[What you have to do]
Reproduce this listing from its first line through the line with "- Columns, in", inclusive, leaving out all that follows.

....

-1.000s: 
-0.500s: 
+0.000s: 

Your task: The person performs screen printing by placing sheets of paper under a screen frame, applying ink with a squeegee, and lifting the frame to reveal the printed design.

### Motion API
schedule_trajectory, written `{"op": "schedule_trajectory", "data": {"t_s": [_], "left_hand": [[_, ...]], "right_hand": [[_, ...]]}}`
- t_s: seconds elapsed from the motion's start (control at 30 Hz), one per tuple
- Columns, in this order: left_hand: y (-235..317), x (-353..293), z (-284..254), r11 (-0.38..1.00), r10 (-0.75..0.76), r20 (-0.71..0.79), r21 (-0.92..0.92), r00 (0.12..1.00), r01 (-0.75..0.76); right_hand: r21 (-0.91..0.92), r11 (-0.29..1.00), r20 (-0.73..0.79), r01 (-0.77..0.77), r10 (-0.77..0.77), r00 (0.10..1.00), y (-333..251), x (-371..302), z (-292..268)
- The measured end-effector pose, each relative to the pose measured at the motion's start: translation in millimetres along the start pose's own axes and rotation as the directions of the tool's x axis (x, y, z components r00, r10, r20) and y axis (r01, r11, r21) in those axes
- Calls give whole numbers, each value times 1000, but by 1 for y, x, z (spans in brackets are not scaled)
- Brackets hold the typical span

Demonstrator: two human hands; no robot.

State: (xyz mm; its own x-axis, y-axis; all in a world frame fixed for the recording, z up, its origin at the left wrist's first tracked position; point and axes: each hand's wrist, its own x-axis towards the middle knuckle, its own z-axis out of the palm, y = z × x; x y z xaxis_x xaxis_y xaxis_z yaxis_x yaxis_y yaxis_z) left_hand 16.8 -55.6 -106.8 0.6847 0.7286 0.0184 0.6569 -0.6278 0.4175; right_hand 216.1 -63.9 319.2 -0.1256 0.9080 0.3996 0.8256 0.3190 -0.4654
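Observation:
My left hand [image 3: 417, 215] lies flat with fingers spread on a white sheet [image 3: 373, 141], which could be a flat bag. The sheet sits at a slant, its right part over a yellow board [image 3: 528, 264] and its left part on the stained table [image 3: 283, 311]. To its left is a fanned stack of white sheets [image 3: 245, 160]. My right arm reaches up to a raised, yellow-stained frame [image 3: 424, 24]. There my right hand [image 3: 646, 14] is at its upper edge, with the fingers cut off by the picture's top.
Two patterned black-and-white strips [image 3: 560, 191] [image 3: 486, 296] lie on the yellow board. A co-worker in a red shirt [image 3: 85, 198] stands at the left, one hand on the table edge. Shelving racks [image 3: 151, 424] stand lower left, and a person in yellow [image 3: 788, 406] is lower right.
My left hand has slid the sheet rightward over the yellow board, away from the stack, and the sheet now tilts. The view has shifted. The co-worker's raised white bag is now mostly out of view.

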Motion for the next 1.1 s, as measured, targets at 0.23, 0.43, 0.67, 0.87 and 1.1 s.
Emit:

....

[Result for this task]
-1.000s: 
-0.500s: 
+0.000s: 

Your task: The person performs screen printing by placing sheets of paper under a screen frame, applying ink with a squeegee, and lifting the frame to reveal the printed design.

### Motion API
schedule_trajectory, written `{"op": "schedule_trajectory", "data": {"t_s": [_], "left_hand": [[_, ...]], "right_hand": [[_, ...]]}}`
- t_s: seconds elapsed from the motion's start (control at 30 Hz), one per tuple
- Columns, in this order: left_hand: y (-235..317), x (-353..293), z (-284..254), r11 (-0.38..1.00), r10 (-0.75..0.76), r20 (-0.71..0.79), r21 (-0.92..0.92), r00 (0.12..1.00), r01 (-0.75..0.76); right_hand: r21 (-0.91..0.92), r11 (-0.29..1.00), r20 (-0.73..0.79), r01 (-0.77..0.77), r10 (-0.77..0.77), r00 (0.10..1.00), y (-333..251), x (-371..302), z (-292..268)

The answer has been given, and the exercise is complete.